Over 120 Canadians euthanized since law passed in mid-June – media
According to the broadcaster CBC News, which tried to obtain data from all 13 of Canada’s provinces, most of the cases were recorded by coroners in Ontario (49) and British Columbia (46), with Alberta, Manitoba and Saskatchewan reporting 27 medically assisted deaths between them.
However, the actual figures may be significantly higher, as the remaining eight provinces were unable or did not agree to share the information citing the possible “infringement of confidentiality or distress for families who may identify with the numbers.”
Official figures have not been drawn up, as Canada’s federal government has not started officially tracking assisted suicides. The authorities have also yet to come up with regulations as to what information should be recorded when a person demands a medically assisted death.
“These regulations could include specifying the kind of information to be provided, the body that would analyze the information, and how often reports would be published,” a spokesperson for Health Minister Jane Philpott said.
The numbers obtained by CBC also allegedly show a mere 10 percent of cases in which Canadians have demanded medical help to end their lives since the procedure became legal on June 17.
“To give you a rough guide, we could say that for 10 serious requests that would come forward, only actually about one of them would proceed towards this intervention,” Dr. Gary Rodin from Toronto's University Health Network, told the broadcaster.
The law was originally proposed after Canada's Supreme Court overturned a ban on euthanasia back in 2015. Dozens of medically assisted deaths took place before the new legislation was passed, as patients who wanted doctor's help to die were allowed to apply for permission from provincial judges.
According to the legislation, which is known as Bill C-14, a person may be denied the right to doctor-assisted death for a number of reasons. The only conditions where euthanasia is granted is for adults where “natural death is reasonably foreseeable,” for those suffering from “incurable” diseases or disabilities, or when a person’s health is “in an advanced stage of irreversible decline.”
However, the wording sparked a wave of criticism from politicians, patients and human rights activists, who branded it severely restrictive. After applying for the procedure, the patient has to wait while a medical institution looks into their case before granting permission.
The conditions of the law are already being challenged in court, but the process may take years before amendments are made. The Canadian Bar Association (CBA) recently urged the government to expand access to medically assisted suicide, to provide additional access to the procedure for mature minors, persons with psychiatric illness and some dementia patients.

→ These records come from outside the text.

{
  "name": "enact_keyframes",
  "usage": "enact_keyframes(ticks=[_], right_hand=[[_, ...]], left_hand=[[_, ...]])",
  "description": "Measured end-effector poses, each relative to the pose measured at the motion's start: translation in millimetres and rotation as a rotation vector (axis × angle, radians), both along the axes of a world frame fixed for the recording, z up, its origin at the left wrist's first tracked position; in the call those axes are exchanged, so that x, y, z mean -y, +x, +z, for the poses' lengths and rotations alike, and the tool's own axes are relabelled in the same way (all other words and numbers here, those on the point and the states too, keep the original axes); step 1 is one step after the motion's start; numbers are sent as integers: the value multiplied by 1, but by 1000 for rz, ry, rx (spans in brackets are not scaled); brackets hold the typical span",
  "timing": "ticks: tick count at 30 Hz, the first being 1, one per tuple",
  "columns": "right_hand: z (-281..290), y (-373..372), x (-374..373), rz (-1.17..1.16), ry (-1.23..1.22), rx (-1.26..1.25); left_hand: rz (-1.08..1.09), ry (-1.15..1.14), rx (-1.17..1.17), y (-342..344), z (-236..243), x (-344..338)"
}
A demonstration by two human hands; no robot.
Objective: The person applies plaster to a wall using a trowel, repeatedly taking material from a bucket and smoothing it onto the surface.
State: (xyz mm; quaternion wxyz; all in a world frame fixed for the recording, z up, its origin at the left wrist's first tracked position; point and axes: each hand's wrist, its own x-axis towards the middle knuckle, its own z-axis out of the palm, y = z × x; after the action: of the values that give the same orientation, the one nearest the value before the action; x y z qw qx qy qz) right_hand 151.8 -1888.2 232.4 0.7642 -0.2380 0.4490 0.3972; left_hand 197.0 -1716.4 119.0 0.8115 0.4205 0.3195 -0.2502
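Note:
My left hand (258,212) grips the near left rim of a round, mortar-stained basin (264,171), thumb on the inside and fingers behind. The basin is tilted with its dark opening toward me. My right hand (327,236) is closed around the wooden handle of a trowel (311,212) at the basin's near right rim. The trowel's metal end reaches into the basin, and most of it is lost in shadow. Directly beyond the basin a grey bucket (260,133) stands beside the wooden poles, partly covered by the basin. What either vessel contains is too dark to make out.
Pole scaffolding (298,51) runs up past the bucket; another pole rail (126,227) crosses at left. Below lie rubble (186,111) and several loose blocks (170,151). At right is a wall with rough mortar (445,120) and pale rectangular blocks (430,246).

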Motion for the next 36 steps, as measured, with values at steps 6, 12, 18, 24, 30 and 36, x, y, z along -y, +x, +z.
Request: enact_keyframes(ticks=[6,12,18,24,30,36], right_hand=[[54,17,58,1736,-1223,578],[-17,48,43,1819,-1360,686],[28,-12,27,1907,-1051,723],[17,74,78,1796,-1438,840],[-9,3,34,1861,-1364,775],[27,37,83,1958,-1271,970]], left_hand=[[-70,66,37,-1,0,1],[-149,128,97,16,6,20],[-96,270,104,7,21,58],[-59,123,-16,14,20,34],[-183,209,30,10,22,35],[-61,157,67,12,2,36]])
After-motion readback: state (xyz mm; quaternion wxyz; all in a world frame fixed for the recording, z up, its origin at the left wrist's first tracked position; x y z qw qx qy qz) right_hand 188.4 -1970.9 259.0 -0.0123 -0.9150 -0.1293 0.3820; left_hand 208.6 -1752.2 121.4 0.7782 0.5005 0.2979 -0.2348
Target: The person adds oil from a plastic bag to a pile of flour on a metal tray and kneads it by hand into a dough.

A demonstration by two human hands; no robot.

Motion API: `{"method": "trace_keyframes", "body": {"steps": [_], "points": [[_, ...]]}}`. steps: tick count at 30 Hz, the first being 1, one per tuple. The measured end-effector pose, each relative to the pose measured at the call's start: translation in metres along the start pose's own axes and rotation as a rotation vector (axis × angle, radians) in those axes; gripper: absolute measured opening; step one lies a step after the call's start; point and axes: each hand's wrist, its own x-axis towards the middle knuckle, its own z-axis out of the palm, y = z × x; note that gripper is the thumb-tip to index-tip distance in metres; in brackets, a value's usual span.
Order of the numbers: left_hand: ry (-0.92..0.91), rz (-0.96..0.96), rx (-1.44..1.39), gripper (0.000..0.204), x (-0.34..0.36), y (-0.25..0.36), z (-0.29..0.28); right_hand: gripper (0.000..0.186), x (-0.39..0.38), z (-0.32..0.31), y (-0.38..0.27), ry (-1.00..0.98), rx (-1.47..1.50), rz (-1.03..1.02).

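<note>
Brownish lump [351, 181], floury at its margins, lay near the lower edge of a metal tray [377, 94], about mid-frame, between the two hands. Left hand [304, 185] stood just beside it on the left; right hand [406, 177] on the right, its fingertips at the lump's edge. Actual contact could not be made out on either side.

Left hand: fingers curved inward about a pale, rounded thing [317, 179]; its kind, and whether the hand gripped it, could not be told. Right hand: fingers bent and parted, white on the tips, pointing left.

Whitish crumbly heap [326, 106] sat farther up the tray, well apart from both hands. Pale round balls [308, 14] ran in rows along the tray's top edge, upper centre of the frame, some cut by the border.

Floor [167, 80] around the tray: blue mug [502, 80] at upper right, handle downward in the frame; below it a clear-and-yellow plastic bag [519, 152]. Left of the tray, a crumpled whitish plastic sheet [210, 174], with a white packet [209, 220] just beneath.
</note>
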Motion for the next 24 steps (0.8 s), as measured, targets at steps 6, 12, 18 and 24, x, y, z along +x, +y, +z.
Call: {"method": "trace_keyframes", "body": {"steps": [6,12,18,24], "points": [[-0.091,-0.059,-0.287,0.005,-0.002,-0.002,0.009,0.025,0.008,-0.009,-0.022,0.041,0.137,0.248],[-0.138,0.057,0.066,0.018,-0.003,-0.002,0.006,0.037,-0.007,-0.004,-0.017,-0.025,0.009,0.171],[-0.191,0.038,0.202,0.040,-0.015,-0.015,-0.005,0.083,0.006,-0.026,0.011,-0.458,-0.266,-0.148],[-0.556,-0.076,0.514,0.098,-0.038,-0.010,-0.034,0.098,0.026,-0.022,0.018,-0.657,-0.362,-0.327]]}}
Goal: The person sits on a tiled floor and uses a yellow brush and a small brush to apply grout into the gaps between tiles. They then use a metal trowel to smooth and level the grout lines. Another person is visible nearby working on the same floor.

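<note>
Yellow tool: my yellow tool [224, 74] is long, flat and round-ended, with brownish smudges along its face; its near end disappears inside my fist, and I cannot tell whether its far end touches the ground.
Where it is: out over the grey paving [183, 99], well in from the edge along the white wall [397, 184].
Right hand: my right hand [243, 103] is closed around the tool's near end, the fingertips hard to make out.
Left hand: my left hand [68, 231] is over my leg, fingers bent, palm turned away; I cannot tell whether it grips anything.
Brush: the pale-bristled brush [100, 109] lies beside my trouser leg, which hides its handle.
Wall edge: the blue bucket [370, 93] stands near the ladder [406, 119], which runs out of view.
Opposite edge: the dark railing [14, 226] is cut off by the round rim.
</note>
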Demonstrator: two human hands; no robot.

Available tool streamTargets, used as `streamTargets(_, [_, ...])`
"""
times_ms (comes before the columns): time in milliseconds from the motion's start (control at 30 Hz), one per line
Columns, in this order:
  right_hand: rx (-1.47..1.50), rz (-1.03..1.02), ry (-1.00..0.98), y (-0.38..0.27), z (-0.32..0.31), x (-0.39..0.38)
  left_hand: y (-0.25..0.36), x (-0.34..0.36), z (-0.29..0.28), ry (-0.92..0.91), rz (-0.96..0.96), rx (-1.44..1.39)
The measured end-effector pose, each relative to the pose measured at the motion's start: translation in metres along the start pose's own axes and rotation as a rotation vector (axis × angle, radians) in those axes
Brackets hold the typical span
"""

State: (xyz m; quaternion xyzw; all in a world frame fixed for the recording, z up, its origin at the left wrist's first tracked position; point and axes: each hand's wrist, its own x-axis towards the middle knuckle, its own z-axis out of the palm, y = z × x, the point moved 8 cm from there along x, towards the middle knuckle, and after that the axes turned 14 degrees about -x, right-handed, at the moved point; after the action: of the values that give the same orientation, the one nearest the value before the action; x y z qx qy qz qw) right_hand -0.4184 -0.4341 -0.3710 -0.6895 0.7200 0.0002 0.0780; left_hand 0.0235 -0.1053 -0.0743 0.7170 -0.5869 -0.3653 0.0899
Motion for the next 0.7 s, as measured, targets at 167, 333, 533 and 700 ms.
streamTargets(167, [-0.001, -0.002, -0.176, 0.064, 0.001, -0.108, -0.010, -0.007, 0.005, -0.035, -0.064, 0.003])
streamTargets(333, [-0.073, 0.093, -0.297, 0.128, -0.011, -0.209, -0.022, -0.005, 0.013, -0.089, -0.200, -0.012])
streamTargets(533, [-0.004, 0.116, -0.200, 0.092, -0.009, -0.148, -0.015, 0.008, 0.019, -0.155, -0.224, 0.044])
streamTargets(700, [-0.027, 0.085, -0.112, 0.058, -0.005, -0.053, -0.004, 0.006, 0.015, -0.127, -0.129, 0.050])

Medically assisted suicide is currently legal in only a few countries worldwide, including Switzerland, Germany, Albania, Colombia and Japan, as well as in some US states. The Netherlands, Belgium and Luxembourg allow doctors to euthanize patients under strict conditions such as those in a hopeless state of health and those in great pain.
The main objections to the procedure have come from religious groups, which for the most part, oppose a person voluntarily taking his or her own life.